Один из хлопцев ткнул Шершня стволом автомата в бок, указал на дверь.

– Топай. Да поживей.

Согнувшись и держась руками за живот, эсбист засеменил к выходу из помещения, оба караульных с автоматами навскидку последовали за ним.

– Не спускать с него глаз, – раздался вдогонку голос дежурного. – Один пускай сторожит у двери нужника, а другой ходит вокруг. В случае чего – строчите по ногам.

Очутившись в туалете, Шершень торопливо забегал глазами по сторонам. Итак, где может быть пистолет? У самой земли в узкой щели между двумя отошедшими друг от друга досками? Пусто… В темном отверстии под крышей, где одно из бревен чуть скособочилось влево и отошло от потолочного перекрытия? Тоже ничего нет… На нешироком деревянном уступе-карнизике, служащем основанием для квадратного затянутого паутиной оконца? Наконец-то угадал!

Он подбросил на ладони небольшой дамский браунинг с отделанной перламутром рукоятью, быстро осмотрел его. Н-да, не боевое оружие, а театральная хлопушка, но… дареному коню в зубы не смотрят. Ничего, стрелять первым будет он и притом в упор.
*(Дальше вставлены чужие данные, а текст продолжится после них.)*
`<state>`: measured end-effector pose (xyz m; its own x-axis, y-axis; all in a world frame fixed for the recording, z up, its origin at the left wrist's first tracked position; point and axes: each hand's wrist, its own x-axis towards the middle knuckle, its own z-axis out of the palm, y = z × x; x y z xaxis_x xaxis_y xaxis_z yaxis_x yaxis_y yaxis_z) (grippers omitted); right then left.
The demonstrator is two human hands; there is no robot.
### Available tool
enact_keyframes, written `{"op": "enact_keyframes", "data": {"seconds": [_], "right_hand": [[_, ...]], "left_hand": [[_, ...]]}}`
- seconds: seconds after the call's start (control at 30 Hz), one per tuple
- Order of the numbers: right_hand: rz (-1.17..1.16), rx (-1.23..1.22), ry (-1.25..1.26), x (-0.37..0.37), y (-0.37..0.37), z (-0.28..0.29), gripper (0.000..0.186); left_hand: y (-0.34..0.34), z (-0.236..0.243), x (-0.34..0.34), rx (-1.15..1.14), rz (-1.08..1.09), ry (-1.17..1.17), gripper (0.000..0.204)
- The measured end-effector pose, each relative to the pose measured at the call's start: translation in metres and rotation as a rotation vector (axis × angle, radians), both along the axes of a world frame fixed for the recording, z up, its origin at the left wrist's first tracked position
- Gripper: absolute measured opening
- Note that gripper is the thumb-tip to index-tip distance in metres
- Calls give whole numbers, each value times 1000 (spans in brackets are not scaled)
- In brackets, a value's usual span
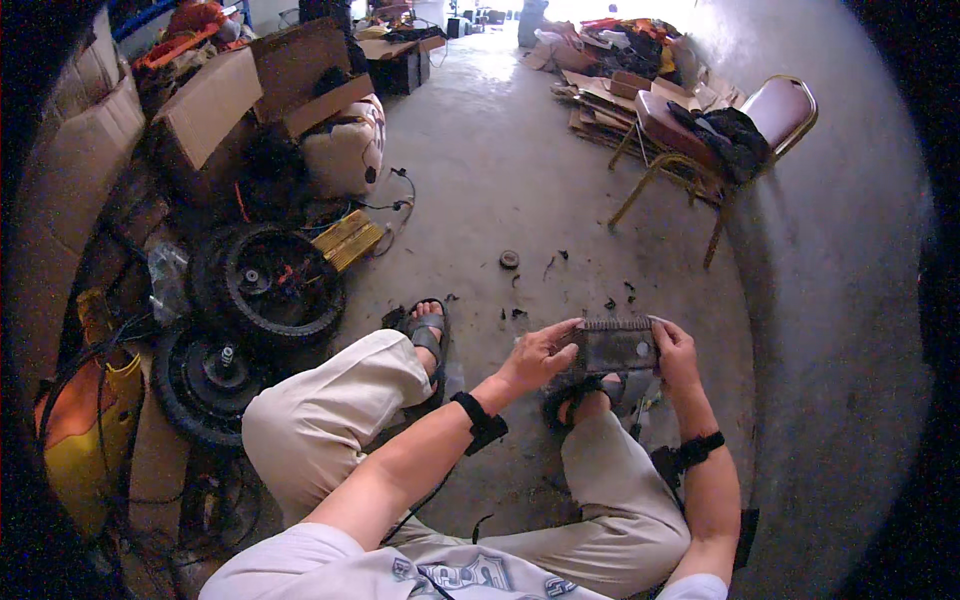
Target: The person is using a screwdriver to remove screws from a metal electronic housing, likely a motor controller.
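Between my two hands is a dark, flat rectangular metal case (612, 352) with ridged fins along its upper edge and a pale round spot near its right end. My left hand (538, 358) grips the left end, fingertips at the top corner. Closed on the opposite end is my right hand (677, 355), its fingers partly hidden. The case is held in the air above my right foot, over the concrete floor (465, 215). Both wrists wear black straps.
Two black-tyred wheels (285, 325) lie at left beside a gold finned metal box (348, 240). Open cardboard boxes (205, 108) and cables crowd that side. A small round part (509, 260) and dark scraps dot the floor ahead. A padded chair (680, 135) stands by the right wall.
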<state>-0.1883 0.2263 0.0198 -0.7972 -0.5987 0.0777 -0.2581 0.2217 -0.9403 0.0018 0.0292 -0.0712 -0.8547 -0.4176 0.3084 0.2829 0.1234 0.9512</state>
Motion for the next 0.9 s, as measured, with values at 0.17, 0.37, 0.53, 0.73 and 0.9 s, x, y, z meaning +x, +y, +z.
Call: {"op": "enact_keyframes", "data": {"seconds": [0.17, 0.37, 0.53, 0.73, 0.9], "right_hand": [[48, 20, 143, -10, 5, -11, 34], [9, -12, 52, -18, 10, -19, 31], [-1, -30, -35, -18, 13, -22, 27], [29, -111, -54, -26, 15, -30, 27], [32, -80, -107, -39, 20, -37, 29]], "left_hand": [[-6, 1, 1, -150, 12, -28, 51], [-10, -1, -3, -304, 4, -37, 45], [-4, -1, -6, -283, 85, 29, 40], [-6, -2, -6, -320, 140, 2, 38], [-7, -5, -11, -280, 138, 3, 37]]}}
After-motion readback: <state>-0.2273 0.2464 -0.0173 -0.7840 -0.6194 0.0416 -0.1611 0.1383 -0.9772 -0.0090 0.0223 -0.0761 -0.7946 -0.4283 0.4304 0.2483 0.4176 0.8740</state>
Когда конвоир, ходивший вокруг нужника, оказался рядом со своим напарником, топтавшимся у двери, Шершень ударом ноги распахнул дверь и выпрыгнул наружу. Первый выстрел он сделал в лицо комитетчику, стоявшему у двери, два следующих – в спину его товарища, собравшегося завернуть за угол нужника. Как ни заманчиво было завладеть оружием убитых, обстановка диктовала другое: часовые у крыльца уже срывали с плеч винтовки, а до леса, где Шершень мог найти спасение, было никак не меньше двухсот – двухсот пятидесяти метров. И петляя из стороны в сторону как испуганный заяц, он что есть сил припустил к опушке.

Шершень успел пробежать всего несколько шагов, как сзади затрещали винтовочные выстрелы, пули взвизгнули над головой. Это являлось грозным предупреждением, и он сразу повалился в траву. Работая локтями, отполз подальше от места падения, осторожно приподнял голову, оглянулся. Один из часовых продолжал стоять у крыльца, зато второй находился на полпути к нужнику. А со стороны заднего двора на звуки стрельбы уже спешили еще несколько вооруженных комитетчиков во главе с Горобцом.

Но тут из леса длинными очередями зачастил МГ, ему вторили два шмайссера. Бежавший за Шершнем часовой юркнул за нужник, комитетчики залегли и открыли ответную стрельбу по лесу. Воспользовавшись этим, Шершень быстро пополз к опушке.

В кустах за пулеметом он увидел Юлия Остаповича, справа и слева от него вели огонь из автоматов два незнакомых Шершню хлопца в селянской одежде. Еще один виднелся дальше за деревьями с парой лошадей

– Уходишь со мной! – крикнул Шершень на бегу фельдшеру. – В селе тебе делать больше нечего.

Подбежав к лошадям, он вырвал у парня поводья, раздраженно бросил:

– Чего стоишь? К пулемету! А поскачем – уводите погоню в другую сторону.

Шершень вскочил в седло, и тут пуля ударила его в плечо. Выругавшись и не дожидаясь Юлия Остаповича, погнал коня в лес.

5

Стоявший у дверей кабинета парень ничем не напоминал бандита. Обыкновенная крестьянская одежда, грубые сапоги, старенькая шапка с потертым местами мехом… Круглое глуповатое лицо, испуганные глаза, взъерошенные волосы… Голова понуро опущена, длинные руки вытянуты по швам. Этот оуновец разительно отличался от своего напарника, захваченного вместе с ним вчера в лесу казачьей разведгруппой. Тот, едва очутившись в кабинете, сразу заявил, что ничего не скажет, и сдержал свое обещание.

– Проходи и садись, – проговорил Дробот, указывая оуновцу на табурет против своего стола.

Парень, опасливо косясь на капитана, опустился на краешек табурета.